Generating ATC from TC
When the cost of fixed inputs is added, TVC is simply shifted up by the same amount over the whole range of output.
The result is therefore TC (total cost) which is the sum of TFC (total fixed cost) and TVC (total variable cost)
For example, at point 'A': TC = a + b where a = TVC, b = TFC
Since the slope of TVC stays the same, shifting the TVC up by the fixed cost does not affect the value of MC.
When TC is divided by a given level of total output, we get ATC (average total cost)
At Q1, ATC = TC1/Q1.
Since TC1/Q1 also measures the slope of the ray from the origin to TC, the ray slope provides a visual indication of the numerical value of ATC.
The numerical value of ATC is plotted on the graph below.
Given the S-shape of TC, ATC first decreases until it reaches the point on TC where the ray from the origin is tangent to TC.
Afterwards, the slope of rays from the origin to TC starts to increase giving ATC a U-shape.
Observations
:
1. ATC reaches its minimum when the ray from the origin is tangent to TC.

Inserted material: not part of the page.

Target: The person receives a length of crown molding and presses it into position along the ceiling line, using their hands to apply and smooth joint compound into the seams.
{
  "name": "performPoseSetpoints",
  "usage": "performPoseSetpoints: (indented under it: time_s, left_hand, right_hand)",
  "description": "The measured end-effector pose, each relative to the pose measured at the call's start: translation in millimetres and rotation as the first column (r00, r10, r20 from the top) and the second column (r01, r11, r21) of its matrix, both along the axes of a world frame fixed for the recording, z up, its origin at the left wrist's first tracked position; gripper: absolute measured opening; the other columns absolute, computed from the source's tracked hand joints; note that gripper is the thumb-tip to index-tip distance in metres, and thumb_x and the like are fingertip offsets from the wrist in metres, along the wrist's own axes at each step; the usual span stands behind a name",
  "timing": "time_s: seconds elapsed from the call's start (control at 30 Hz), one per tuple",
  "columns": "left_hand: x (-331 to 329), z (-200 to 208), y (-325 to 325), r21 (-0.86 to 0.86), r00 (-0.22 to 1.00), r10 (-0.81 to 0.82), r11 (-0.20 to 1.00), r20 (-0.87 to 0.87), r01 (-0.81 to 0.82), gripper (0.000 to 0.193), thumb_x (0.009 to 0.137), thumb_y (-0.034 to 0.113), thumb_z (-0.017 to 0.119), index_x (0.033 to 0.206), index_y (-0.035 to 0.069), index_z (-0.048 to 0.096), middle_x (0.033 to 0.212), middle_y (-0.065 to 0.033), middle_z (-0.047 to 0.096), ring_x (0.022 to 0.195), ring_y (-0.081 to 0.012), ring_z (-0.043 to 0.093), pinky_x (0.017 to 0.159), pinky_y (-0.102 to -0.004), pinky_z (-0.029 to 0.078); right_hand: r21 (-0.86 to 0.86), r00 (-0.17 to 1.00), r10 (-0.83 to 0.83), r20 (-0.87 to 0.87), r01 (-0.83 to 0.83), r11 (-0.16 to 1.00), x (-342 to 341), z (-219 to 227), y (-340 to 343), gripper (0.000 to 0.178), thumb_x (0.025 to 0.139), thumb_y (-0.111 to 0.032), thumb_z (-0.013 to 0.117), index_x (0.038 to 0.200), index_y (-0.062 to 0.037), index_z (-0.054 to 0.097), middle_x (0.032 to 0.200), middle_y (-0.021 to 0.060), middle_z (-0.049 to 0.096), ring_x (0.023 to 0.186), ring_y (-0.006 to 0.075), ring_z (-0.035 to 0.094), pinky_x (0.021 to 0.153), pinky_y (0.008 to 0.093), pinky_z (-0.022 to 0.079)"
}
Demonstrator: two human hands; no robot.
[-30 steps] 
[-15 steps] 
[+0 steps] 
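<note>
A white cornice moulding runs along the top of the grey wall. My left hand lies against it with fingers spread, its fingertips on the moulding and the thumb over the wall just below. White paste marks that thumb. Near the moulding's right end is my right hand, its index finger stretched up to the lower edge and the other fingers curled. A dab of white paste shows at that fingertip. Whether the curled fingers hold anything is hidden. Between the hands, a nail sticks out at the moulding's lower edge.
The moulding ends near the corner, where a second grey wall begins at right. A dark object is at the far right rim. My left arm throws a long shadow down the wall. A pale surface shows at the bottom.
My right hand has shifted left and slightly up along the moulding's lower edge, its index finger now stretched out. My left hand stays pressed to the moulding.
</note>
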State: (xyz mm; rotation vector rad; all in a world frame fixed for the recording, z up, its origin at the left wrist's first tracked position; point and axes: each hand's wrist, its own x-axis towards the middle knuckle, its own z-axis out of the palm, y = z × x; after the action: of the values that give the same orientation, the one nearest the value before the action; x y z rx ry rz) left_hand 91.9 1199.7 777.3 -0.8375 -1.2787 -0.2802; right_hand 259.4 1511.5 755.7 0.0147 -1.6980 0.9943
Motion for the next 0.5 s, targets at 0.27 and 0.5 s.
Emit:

Since the slope of this tangency measures both MC and ATC, MC therefore intersects ATC at ATC's minimum point
2. ATC has a symmetric U-shape because two points on opposite sides of the minimum ATC point on TC have equal slopes.
3. When ATC is decreasing, MC is always below ATC. MC could be falling or rising.
4. When ATC is increasing, MC is always above ATC and rising.
Why MC and ATC?
Why do we need MC and ATC when we have TC?
We need ATC because it is convenient to compare price with ATC to get an idea whether we are at least breaking even. And we need MC because pricing should be based on MC not on ATC. To maximize profit, we need to know that unit price is not only higher than ATC (thus covering all costs), but also that the additional cost of the marginal unit (MC) is not higher than the unit price.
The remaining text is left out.